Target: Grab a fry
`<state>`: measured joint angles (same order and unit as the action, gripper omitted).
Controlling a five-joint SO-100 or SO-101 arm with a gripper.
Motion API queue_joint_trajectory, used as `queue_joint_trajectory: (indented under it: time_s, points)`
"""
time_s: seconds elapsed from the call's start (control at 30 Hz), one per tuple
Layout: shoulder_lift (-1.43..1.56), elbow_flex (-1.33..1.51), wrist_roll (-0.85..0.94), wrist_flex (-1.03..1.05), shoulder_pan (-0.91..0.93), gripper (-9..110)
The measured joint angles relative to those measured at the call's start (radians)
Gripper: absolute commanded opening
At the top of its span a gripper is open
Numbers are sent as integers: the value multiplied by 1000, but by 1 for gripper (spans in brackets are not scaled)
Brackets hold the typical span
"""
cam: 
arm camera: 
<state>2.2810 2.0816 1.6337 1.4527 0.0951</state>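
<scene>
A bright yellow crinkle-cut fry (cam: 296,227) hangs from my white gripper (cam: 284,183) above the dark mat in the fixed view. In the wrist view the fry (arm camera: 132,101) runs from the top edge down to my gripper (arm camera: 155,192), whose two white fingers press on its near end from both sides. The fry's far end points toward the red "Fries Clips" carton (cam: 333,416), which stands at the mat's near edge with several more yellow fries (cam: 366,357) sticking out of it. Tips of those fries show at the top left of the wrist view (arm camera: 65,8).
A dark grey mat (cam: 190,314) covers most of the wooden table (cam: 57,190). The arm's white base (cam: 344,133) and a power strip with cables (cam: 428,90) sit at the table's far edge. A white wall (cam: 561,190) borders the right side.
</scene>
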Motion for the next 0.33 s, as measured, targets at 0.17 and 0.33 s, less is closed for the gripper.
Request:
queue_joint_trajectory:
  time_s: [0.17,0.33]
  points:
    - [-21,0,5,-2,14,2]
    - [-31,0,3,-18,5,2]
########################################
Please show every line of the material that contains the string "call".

time_s: seconds elapsed from the call's start (control at 30 Hz), one per tuple
The measured joint angles relative to those measured at the call's start (radians)

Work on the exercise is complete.